O Dom

O ser humano tem características que são aprendidas a partir do processo de socialização. Seu primeiro molde vem da família. Esta é a "prima matéria" para o desenvolvimento humano.

Por prima matéria entendemos a fonte de onde tudo principiou, a origem daquilo que denominamos vida.

A vida passa pela família, mas sua origem transcende ao próprio grupo. Ela vem de muito longe e contém algo de mistério, que podemos nos aproximar, sem, no entanto, tocá-lo de fato.

Assim como a vida, existe algo no ser humano que expressa alguma coisa de essencial no desenrolar do seu ciclo na Terra. Funciona por ciclos e tem sua origem na manifestação da expressão da consciência. A isto chamamos de personalidade.

A personalidade humana é objeto de estudo na psicologia, na sociologia, na filosofia e nas mais diversas formas de busca do conhecimento humano, desde o princípio da humanidade, e expressa a ação do homem dentro de um contexto grupal, coletivo, familiar, cultural, social, filosófico e psicológico.

Jung (Carl Gustav Jung) afirma: "A personalidade já existe em germe na criança, mas só se desenvolverá aos poucos por meio da vida e no decurso da vida. Sem determinação, inteireza e maturidade não há personalidade".

Ainda usando algumas afirmações junguianas temos que: "Personalidade é a realização máxima da índole inata e específica de um ser vivo em particular. Personalidade é a obra a que se chega pela máxima coragem de viver, pela afirmação absoluta do ser individual, e pela adaptação, a mais perfeita possível, a tudo que existe de universal, e tudo isto aliado à máxima liberdade de decisão própria".

A personalidade se desenvolve no decorrer da vida, a partir de sementes, cuja interpretação é difícil ou até impossível; somente pela nossa ação é que se torna manifesto quem somos de verdade.

A criança desenvolve interesses, aptidões, habilidades a partir da convivência e das oportunidades que lhe são oferecidas. No entanto desde muito cedo se percebe expressões que são próprias daquele ser. Expressões que revelam algo de fundamental, essencial e significativo do ser. Isto tem correlação com a expressão do arquétipo do Self, que abarca a verdadeira identidade do indivíduo. São potencialidades que moram no centro do indivíduo e que possibilitam o contato do ser com a sua razão de existir.

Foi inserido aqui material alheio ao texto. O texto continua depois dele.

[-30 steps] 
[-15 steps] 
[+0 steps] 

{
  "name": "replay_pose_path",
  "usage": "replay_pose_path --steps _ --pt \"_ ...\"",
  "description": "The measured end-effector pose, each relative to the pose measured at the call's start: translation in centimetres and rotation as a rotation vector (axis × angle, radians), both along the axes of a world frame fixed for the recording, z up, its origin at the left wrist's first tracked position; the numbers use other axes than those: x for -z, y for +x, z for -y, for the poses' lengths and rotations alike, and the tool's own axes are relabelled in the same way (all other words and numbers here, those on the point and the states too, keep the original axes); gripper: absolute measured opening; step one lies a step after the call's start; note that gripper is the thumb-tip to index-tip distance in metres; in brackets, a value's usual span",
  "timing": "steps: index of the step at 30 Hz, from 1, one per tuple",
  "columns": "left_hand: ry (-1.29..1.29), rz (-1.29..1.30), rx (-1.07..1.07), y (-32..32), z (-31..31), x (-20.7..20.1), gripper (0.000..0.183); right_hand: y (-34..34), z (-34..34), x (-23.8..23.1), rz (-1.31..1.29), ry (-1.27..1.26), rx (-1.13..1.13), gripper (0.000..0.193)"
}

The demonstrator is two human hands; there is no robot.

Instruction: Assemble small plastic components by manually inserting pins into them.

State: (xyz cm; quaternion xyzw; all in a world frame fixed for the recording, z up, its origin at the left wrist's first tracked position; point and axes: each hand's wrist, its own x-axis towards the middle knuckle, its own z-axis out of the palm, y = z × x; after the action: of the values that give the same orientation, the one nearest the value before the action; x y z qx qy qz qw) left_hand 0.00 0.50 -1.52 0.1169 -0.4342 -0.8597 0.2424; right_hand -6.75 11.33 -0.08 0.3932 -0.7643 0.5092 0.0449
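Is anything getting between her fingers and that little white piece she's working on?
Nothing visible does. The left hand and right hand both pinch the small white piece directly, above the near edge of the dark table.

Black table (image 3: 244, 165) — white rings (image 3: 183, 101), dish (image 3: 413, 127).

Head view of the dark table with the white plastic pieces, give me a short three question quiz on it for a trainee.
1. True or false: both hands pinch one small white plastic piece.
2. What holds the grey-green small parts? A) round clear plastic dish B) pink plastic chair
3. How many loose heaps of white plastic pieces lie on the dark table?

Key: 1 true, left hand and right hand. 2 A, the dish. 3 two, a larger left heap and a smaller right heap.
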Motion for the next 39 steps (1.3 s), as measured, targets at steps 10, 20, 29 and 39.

A essas expressões podemos chamar de dom.

O dom está diretamente relacionado com este arquétipo que denominamos de Self ou arquétipo central, que indica a totalidade daquilo que mora no mais profundo do nosso ser, da essência de nossa individualidade e que se expressa através de símbolos ao longo da vida. É como uma memória que temos dentro de nós, que podemos acessar e trazer a sua resultante para a ação e indica o nosso estágio evolutivo dentro do desenvolvimento da humanidade.

A este processo descrito no parágrafo anterior damos o nome de Individuação. Esse processo representa o desenvolvimento da consciência que sai de um estado primitivo de identidade e vai se ampliando ao longo da vida de um espírito.

Jung afirma sobre individuação: "É o processo de formação e particularização do ser individual e, em especial, é o desenvolvimento do indivíduo psicológico como ser distinto do conjunto, da psicologia coletiva. É, portanto, um processo de diferenciação que objetiva o desenvolvimento da personalidade individual. É uma necessidade natural".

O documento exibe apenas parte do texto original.